#### [ASSIGNMENT]
What you give back should be exactly the lines from the one with "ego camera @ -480" through the end of the data, without the pictures.

*** Block opens ***

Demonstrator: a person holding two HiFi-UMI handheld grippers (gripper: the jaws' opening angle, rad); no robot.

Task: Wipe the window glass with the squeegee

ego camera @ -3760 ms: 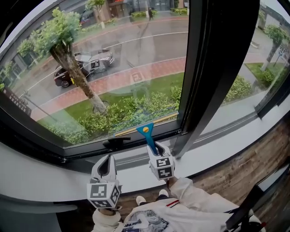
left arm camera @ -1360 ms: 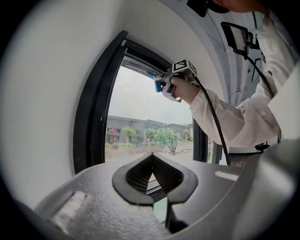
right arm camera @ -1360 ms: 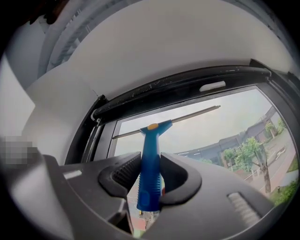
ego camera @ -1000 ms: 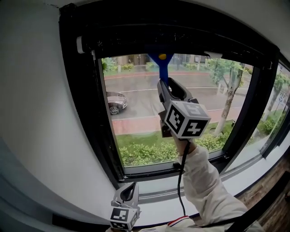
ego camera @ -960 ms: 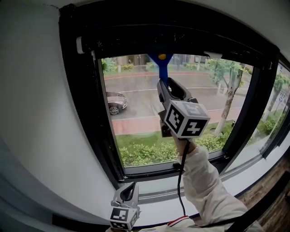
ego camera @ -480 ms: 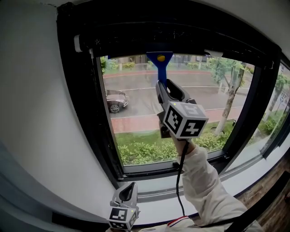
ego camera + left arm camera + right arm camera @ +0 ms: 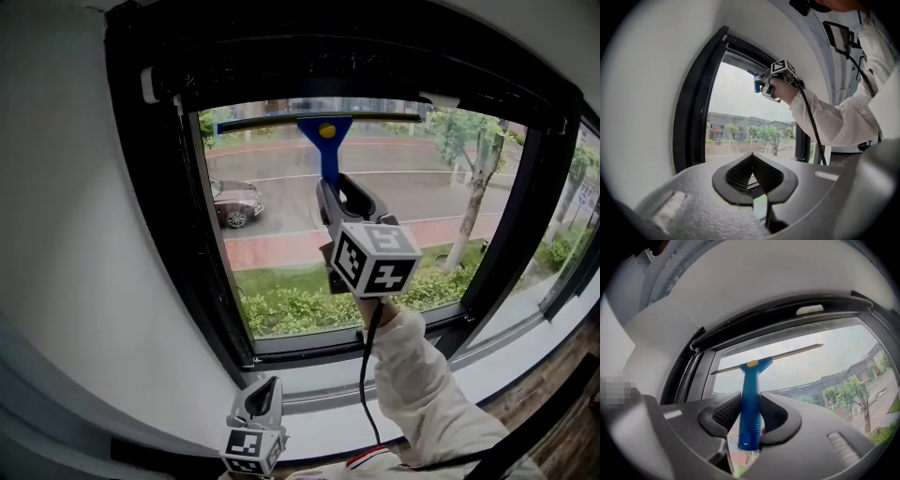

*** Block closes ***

#### [RESPONSE AREA]
ego camera @ -480 ms: 
ego camera + left arm camera + right arm camera @ +0 ms: 

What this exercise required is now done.